The sports betting floodgates have been swinging open wildly for a number of months now, after the US Supreme Court removed PASPA, and Delaware sprung in to enact sport wagering legislation shortly ahead of New Jersey.
Before the landmark decision in May 2018, US sports leagues long standing opposition to such activity had begun to soften, as a whole new wave of debate begun to rage ahead of, and during, the roll-out across the US.
One such entity backing a legalised, licensed and regulated sports betting scene prior to the ruling was the PGA TOUR, which had been monitoring and actively lobbying legislators in various states.
Andy Levinson, Senior Vice President of Tournament Administration at the PGA TOUR, spoke to SBC Magazine about the advantages felt so far by the organisation, and what further benefits it expects moving forward.
“As states consider sports betting legislation, we feel that the voices of the sports leagues and the athletes should be heard,” said Levinson. “Rather than the discussions focusing solely on tax revenue and eliminating the black market – which are important elements to be considered – we are bringing subjects like integrity and consumer protections to the conversation as well.”
Integrity has been, is currently and will remain to be such a critical issue, with much said, and many potential developments expressed, regarding how to ensure the core product of each league can continue to be trusted, as sports betting continues its significant uptick.
Levinson elaborated on how the TOUR will ensure that high standards remain in place: “We are speaking directly to the legislators who will shape sports betting legislation at the state level,” he added. “To effectively protect the integrity of sports competition, there must be transparency between the regulators, the operators and the leagues.
“Each one of those groups is incentivised to protect integrity.

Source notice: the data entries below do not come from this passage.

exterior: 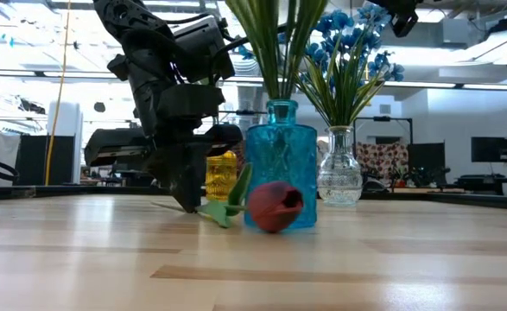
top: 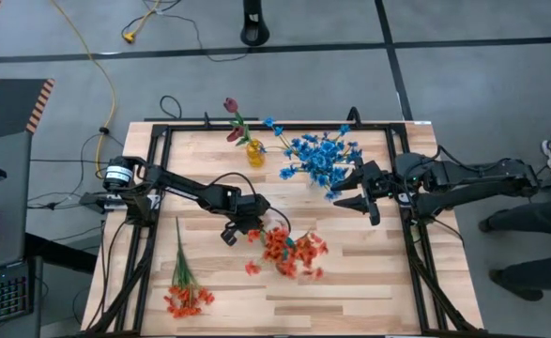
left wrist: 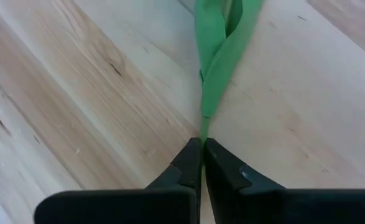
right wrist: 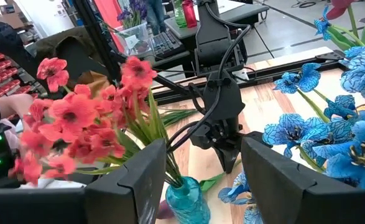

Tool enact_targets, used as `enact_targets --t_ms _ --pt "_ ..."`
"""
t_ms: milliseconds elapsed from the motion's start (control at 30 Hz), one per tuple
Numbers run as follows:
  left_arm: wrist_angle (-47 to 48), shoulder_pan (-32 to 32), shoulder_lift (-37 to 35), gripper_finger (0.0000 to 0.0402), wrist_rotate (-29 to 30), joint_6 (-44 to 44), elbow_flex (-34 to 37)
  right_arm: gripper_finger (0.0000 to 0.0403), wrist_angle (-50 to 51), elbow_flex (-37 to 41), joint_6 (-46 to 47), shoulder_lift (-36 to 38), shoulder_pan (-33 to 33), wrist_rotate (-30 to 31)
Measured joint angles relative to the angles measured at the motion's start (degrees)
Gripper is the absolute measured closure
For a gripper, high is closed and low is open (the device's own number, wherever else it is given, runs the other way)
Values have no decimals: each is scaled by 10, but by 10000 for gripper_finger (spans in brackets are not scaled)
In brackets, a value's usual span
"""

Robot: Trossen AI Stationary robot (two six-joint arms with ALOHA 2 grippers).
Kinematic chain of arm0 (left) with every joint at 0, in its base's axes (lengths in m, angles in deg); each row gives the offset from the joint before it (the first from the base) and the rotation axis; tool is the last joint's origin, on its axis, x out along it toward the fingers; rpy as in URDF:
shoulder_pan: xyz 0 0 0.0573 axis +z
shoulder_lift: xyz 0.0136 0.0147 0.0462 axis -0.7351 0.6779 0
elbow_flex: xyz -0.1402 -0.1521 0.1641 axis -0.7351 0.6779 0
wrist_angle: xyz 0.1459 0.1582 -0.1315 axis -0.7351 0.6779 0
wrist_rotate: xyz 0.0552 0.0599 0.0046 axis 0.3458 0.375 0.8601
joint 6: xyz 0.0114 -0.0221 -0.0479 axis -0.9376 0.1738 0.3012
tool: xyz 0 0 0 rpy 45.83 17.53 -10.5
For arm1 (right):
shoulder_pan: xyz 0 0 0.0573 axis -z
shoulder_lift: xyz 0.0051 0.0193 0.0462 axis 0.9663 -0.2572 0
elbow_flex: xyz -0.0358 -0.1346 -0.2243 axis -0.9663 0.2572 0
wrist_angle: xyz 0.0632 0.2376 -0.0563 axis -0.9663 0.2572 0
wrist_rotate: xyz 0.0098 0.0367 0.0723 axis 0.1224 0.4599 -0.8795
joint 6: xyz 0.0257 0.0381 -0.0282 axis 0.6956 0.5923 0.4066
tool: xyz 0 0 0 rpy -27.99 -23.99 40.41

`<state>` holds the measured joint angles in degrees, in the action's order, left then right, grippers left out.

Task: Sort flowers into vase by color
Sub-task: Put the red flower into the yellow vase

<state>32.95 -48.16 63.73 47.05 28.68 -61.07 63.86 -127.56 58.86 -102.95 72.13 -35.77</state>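
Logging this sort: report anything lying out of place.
A maroon tulip lies flat on the table before the blue vase, in no vase; the left gripper holds its stem, jaws shut. An orange spray also lies loose on the left arm's side of the table.

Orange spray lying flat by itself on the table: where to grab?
Take the orange spray by its bare stem, the end away from the blossoms, coming straight down and crosswise to it. It lies flat on the table; the stem is thin and straight there, with leaves and blossoms bunched at the other end.
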Motion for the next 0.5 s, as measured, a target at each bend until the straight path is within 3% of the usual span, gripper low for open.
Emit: enact_targets --t_ms 200,500 --pt "13 0 -8 401 4 1 1 168 0 0 0 0 0 0" --pt "104 0 -46 401 10 -27 2 168 2 0 0 0 0 0"
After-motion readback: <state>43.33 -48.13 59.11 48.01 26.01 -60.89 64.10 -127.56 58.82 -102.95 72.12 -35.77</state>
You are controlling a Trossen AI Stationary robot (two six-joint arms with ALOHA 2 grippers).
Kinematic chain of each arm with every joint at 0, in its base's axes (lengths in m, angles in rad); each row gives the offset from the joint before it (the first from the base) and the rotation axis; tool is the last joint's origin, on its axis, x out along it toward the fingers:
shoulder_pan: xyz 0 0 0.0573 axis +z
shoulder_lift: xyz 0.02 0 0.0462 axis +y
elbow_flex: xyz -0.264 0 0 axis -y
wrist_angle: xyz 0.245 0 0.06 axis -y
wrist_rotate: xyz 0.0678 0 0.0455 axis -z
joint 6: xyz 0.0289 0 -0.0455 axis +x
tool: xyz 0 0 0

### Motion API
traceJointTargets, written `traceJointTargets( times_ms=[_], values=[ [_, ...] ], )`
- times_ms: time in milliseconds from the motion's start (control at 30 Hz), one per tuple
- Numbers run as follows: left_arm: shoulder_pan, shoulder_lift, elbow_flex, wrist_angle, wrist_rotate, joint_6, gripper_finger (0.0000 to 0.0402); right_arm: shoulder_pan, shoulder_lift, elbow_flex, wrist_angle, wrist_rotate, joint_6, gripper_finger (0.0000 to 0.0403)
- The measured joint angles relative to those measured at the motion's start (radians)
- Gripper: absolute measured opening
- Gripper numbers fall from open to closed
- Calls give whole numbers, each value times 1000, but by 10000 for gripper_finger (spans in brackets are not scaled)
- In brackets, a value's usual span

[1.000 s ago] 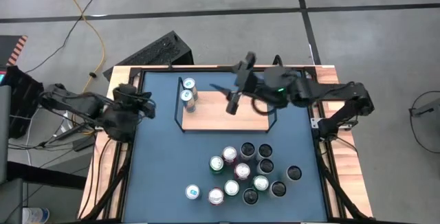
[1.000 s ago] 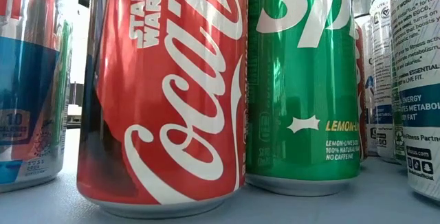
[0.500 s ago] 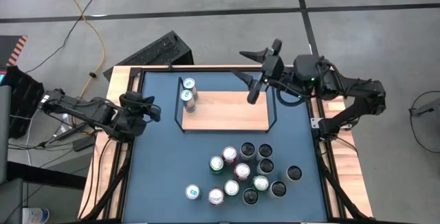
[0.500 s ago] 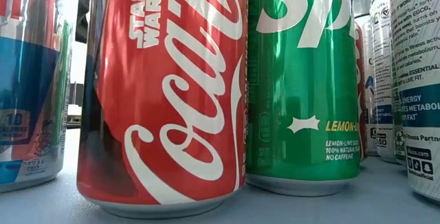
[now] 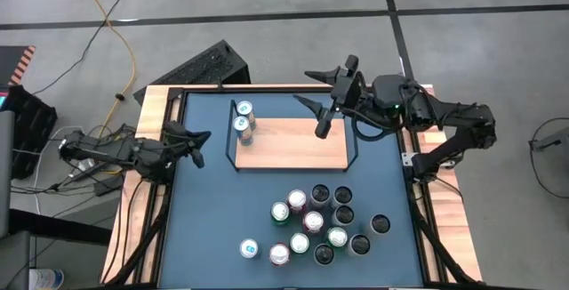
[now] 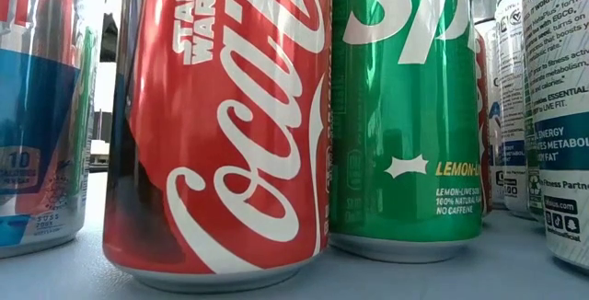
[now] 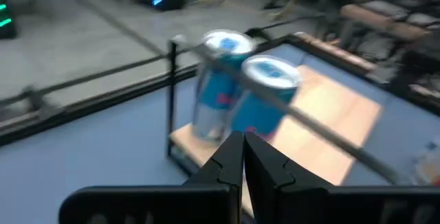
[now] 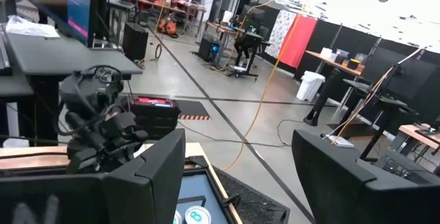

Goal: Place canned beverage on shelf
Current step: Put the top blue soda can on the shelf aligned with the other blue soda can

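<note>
Two cans [image 5: 242, 117] stand on shelf [image 5: 293, 143], upper middle. My right end effector [image 5: 318, 103] open, empty, above shelf. My left end effector [image 5: 197, 143] closed, empty. Next: reach down to can bunch [image 5: 316, 223], lower middle, grab one.

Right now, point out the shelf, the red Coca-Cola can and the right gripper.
shelf [image 5: 298, 143], high view, bare wood board.
red Coca-Cola can [image 6: 221, 125], low view, printed side wall.
right gripper [image 5: 318, 103], high view, midway between its open fingertips.
</note>
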Motion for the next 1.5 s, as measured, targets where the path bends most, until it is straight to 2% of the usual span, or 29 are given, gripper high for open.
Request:
traceJointTargets(
  times_ms=[100,300,500,733,1033,1133,1333,1500],
  values=[
    [80,-48,-21,-9,55,22,0,0,1,0,1,-4,0,260],
    [269,-77,-41,-10,311,88,0,0,1,0,1,-4,27,260],
    [429,-59,-84,55,400,143,0,7,1,0,1,-4,38,260],
    [581,-53,-177,183,691,163,0,8,1,0,1,-4,62,260],
    [745,-26,-255,351,873,195,0,5,1,0,0,3,65,260],
    [793,15,-260,353,920,199,0,5,1,0,0,3,83,260],
    [854,97,-259,475,967,242,0,5,1,0,1,7,91,260],
    [889,206,-258,560,1069,246,0,5,1,0,0,7,106,260]
  ],
)
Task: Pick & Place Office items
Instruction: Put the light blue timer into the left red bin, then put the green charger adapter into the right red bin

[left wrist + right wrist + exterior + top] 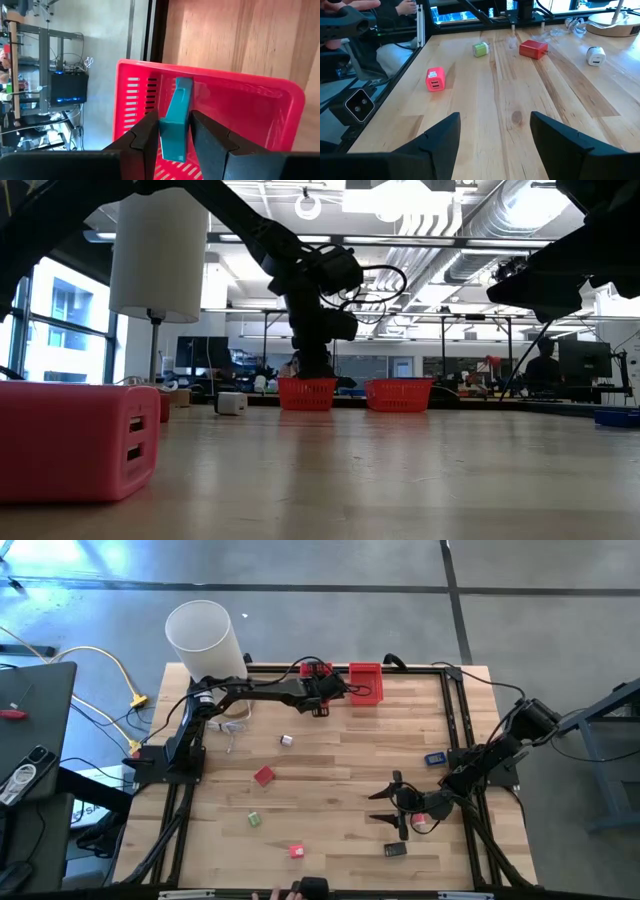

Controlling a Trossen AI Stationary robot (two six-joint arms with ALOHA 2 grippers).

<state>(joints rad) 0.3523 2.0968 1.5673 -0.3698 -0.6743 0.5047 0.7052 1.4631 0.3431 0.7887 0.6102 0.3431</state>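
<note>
Teal piece [175,125]: rigid, light, smooth; left claw [172,145] is clamping its flat faces above red bin [280,105]; right claw [492,137] is gaping empty.

no legible text, labels or signs — none

Left wrist view: the teal piece [175,127] is cut off at the lower frame edge, and the red bin [250,107] runs out of frame below.

Low view: the pink charger [75,442] at lower left is cut by the left edge and blurred.

High view: the left claw [322,690] covers most of one red bin; the black piece [395,850] at lower right is too small to identify.
</note>
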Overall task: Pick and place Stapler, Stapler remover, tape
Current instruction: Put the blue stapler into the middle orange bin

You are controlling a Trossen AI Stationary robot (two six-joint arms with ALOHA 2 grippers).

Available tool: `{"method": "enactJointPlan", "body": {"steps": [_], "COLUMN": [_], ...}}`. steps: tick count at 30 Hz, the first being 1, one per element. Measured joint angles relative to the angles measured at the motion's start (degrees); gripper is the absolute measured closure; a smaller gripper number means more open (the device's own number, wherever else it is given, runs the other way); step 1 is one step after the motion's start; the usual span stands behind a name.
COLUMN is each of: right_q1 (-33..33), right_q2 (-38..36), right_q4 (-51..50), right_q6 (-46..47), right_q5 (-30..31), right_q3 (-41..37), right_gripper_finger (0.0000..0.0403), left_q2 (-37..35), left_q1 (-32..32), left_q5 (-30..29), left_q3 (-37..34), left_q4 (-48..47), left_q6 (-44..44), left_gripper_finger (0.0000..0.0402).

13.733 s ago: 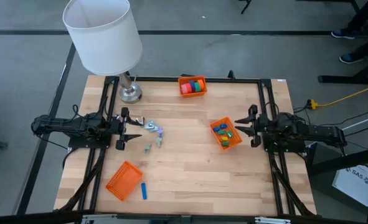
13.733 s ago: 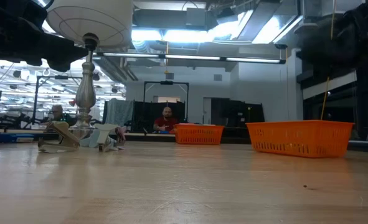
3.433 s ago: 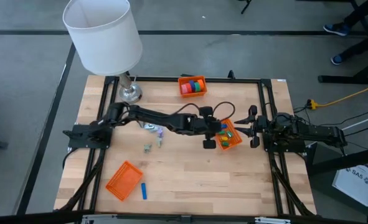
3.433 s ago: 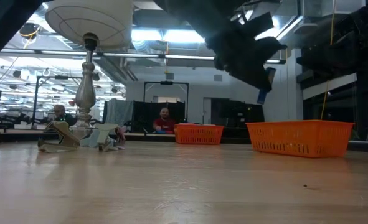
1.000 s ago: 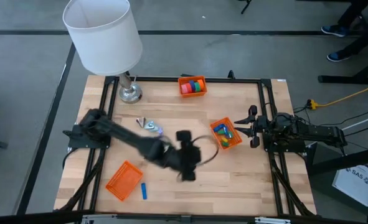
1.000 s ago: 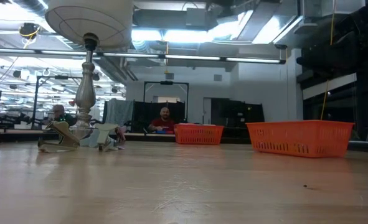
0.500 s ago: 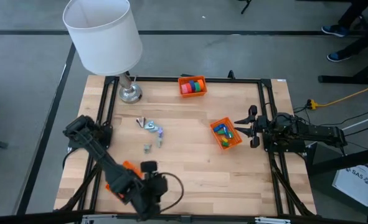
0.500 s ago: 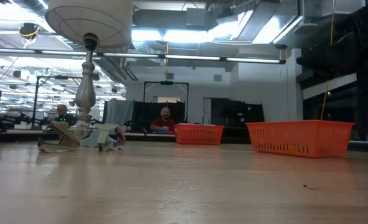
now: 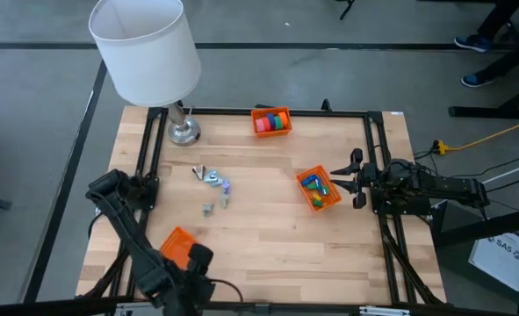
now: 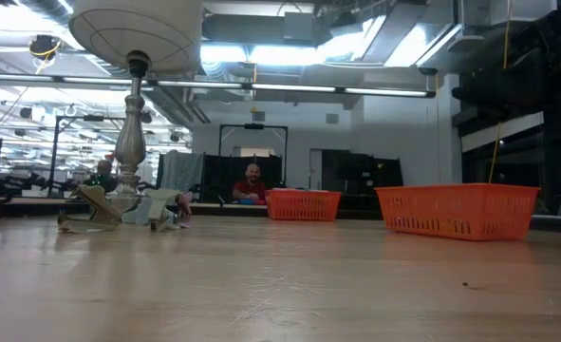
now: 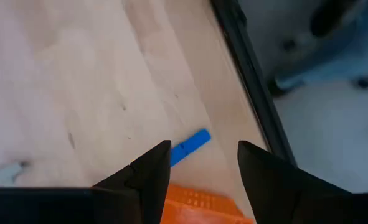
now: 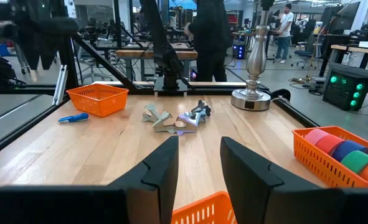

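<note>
My left gripper [image 11: 203,152] stands open over the table's near left corner [image 9: 191,270], pointing steeply down. A small blue stapler [image 11: 190,146] lies flat on the wood below the gap between its fingers, untouched. An orange basket [image 9: 176,241] sits beside it, partly under my arm. Grey staple removers [image 9: 213,180] lie in a loose heap left of the middle. Tape rolls [image 9: 272,121] fill a basket at the far edge. My right gripper [image 9: 357,180] waits open at the right edge, empty.
A lamp with a white shade [image 9: 145,48] stands at the far left corner. A third orange basket [image 9: 319,189] holding blue, green and yellow pieces sits in front of my right gripper. Bare wood lies in the middle and near right. A person [image 10: 252,182] sits beyond the table.
My left gripper has swung from the table's middle toward the near edge and the left, tipping and rolling as it went. It now hangs over the blue stapler beside the near-left basket. Its fingers have stayed open. Nothing on the table has moved.
</note>
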Motion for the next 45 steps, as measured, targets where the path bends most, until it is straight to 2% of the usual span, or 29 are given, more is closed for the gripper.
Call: {"method": "enactJointPlan", "body": {"steps": [6,10,14,26,31,37,41,45], "right_q1": [0.01,0.00,0.01,0.01,0.01,-0.01,0.00,0.01], "right_q2": [0.00,0.00,0.00,0.00,0.00,0.00,0.00,0.00], "right_q4": [0.00,0.00,0.00,0.00,0.00,0.00,0.00,-0.02], "right_q6": [0.00,0.00,0.00,0.00,0.00,0.00,0.00,0.00], "right_q5": [0.02,0.02,0.02,0.02,0.02,0.00,0.00,0.00], "right_q3": [0.00,0.00,-0.02,-0.02,-0.02,-0.02,-0.02,-0.02], "right_gripper_finger": [0.0279,0.0279,0.0279,0.0279,0.0279,0.0279,0.0279,0.0279], "left_q2": [4.98,8.88,12.49,19.60,20.93,21.61,21.48,21.52], "left_q1": [3.99,5.48,6.73,6.21,5.23,4.00,3.63,3.73], "left_q5": [9.69,10.51,9.24,11.69,10.51,6.52,5.59,6.95], "left_q3": [0.00,-0.02,-0.02,-0.04,-0.04,-0.99,-2.09,-2.16], "left_q4": [-0.07,-0.08,-2.10,-7.72,-10.73,-8.84,-8.84,-9.12], "left_q6": [15.45,24.48,29.07,32.63,34.81,35.09,34.19,33.58], "left_gripper_finger": [0.0219,0.0219,0.0219,0.0219,0.0219,0.0221,0.0248,0.0304]}}
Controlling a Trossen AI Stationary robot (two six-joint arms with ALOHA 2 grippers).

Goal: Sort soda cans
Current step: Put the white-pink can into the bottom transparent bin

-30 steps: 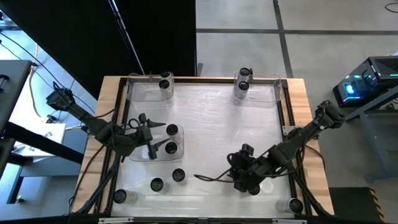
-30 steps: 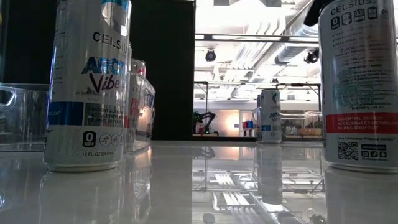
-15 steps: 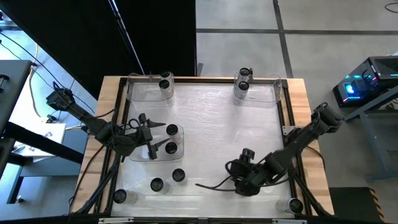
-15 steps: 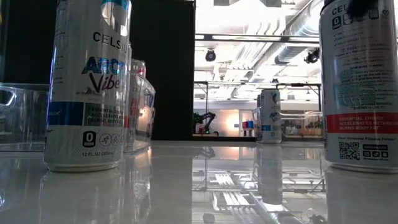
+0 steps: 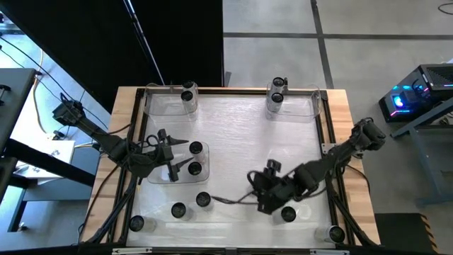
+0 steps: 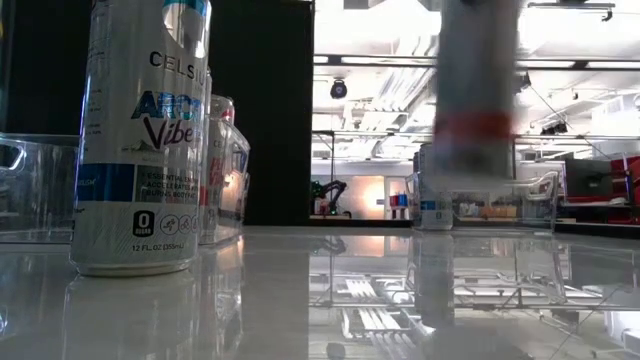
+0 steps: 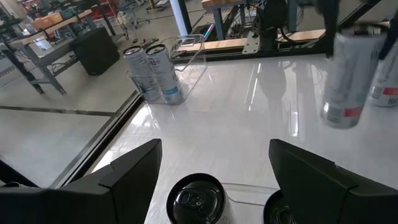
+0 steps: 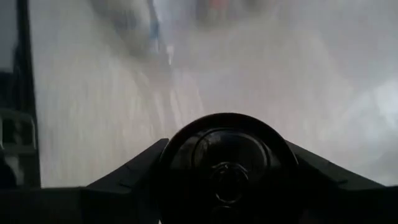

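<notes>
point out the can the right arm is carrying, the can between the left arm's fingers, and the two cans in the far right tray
carried can (image 8: pixel 227 163), right wrist view, on its dark top
can between the left fingers (image 7: pixel 198 200), left wrist view, on its top
two cans in the far right tray (image 5: pixel 277 92), high view, between the two tops

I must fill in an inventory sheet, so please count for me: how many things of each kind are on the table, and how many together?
Soda cans: 12 (the two in the far left tray stand close together and are hard to separate)
Clear trays: 3
Total: 15
</notes>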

However, individually self-policing is not the most comprehensive and effective solution. That is why we are advocating that new laws include the sharing of information across operators and regulators.
“We also want to make sure that, as new betting markets are being developed, they are not creating unnecessary risk. So we would like to see laws that give the sports the ability to petition regulators to limit certain bet types that pose undue risk.”
Conversation in this space has seen federal oversight becomes a distinct possibility, with the introduction of a bill on exactly this topic having been introduced to the Department of Justice.
Levinson believes that the introduction of one organisation to deliver comprehensive oversight on a national, and not state by state level, is a logical and natural next step: “We feel that a national integrity body that has visibility to all betting activity across all operators and across state lines is the only way to achieve a holistic view,” he explained.
“If the operators and regulators are left to self-report irregularities, then the system could be easily exploited. They would inevitably miss patterns of corruption that span across operators or states.”